▶ **EXERCISE GOAL**
For the listing below, output exactly the lines from the line with "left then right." up to and including the line with "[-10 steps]", and no other lines.

☆ ☆ ☆

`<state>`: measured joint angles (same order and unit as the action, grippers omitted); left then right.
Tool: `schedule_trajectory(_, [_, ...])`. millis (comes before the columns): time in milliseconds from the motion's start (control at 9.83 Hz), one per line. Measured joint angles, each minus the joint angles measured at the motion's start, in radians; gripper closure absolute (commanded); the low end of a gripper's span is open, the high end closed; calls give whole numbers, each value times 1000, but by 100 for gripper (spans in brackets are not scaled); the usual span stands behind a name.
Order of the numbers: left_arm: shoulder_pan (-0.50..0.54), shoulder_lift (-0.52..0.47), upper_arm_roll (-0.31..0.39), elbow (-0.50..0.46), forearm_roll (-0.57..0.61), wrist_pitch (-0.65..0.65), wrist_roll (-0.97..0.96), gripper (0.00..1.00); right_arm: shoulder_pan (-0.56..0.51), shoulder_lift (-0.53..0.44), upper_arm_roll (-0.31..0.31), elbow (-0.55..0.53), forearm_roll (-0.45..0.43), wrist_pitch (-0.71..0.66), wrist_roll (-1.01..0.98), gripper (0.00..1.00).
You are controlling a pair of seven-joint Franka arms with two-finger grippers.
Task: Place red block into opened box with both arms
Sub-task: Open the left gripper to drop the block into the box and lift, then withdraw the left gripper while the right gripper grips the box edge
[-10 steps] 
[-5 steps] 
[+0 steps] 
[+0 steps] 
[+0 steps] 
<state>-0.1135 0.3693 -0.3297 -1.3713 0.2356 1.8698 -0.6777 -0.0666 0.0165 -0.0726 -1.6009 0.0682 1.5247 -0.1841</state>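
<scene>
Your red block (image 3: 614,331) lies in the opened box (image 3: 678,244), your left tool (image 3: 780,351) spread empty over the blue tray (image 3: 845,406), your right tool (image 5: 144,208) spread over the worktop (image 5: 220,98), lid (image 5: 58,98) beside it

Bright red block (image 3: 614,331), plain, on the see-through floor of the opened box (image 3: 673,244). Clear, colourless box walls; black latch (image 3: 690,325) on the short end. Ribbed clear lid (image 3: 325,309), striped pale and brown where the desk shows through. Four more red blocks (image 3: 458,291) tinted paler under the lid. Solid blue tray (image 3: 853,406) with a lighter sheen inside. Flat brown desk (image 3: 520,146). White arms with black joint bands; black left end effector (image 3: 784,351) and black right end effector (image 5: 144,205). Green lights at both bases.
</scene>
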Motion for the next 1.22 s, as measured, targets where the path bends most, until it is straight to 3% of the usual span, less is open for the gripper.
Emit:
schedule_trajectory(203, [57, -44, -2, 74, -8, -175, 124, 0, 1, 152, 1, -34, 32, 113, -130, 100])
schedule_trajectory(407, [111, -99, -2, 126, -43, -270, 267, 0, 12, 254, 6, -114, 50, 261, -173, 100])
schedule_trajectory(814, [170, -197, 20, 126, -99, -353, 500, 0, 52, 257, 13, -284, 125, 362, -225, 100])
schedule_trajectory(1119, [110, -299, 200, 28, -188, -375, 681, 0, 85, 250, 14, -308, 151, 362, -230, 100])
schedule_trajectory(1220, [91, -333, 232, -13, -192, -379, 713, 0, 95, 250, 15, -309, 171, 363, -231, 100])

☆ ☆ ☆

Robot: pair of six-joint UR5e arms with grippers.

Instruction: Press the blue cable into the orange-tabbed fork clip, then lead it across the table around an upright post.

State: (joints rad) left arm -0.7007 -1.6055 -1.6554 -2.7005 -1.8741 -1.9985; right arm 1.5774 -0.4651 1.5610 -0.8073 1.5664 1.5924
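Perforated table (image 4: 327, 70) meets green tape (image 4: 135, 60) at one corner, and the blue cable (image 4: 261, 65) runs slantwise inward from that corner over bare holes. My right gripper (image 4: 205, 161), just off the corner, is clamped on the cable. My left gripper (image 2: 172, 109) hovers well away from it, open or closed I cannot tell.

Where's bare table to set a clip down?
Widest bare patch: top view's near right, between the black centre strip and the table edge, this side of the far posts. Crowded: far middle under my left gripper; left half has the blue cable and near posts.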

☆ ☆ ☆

▶ **SOLUTION TO THE EXERCISE**
`<state>`: measured joint angles (same order and unit as the action, grippers omitted); left then right.
Tool: `schedule_trajectory(_, [_, ...])`. millis (comes before the columns): time in milliseconds from the motion's start (control at 9.83 Hz), one per line. Measured joint angles, each minus the joint angles measured at the motion's start, in radians; gripper closure absolute (commanded); the low end of a gripper's span is open, the high end closed; calls give whole numbers, each value times 1000, but by 100 for gripper (spans in brackets are not scaled); the usual span stands behind a name.
Order of the numbers: left_arm: shoulder_pan (-0.50..0.54), shoulder_lift (-0.52..0.47), upper_arm_roll (-0.31..0.39), elbow (-0.50..0.46), forearm_roll (-0.57..0.61), wrist_pitch (-0.65..0.65), wrist_roll (-0.97..0.96), gripper (0.00..1.00); right_arm: shoulder_pan (-0.56..0.51), shoulder_lift (-0.53..0.44), upper_arm_roll (-0.31..0.31), elbow (-0.55..0.53), forearm_roll (-0.45..0.43), wrist_pitch (-0.71..0.66), wrist_roll (-1.01..0.98), gripper (0.00..1.00).
You are controlling a pair of seven-joint Franka arms with two-finger grippers.
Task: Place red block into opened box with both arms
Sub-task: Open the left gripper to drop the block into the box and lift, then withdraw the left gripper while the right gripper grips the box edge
[-10 steps] 

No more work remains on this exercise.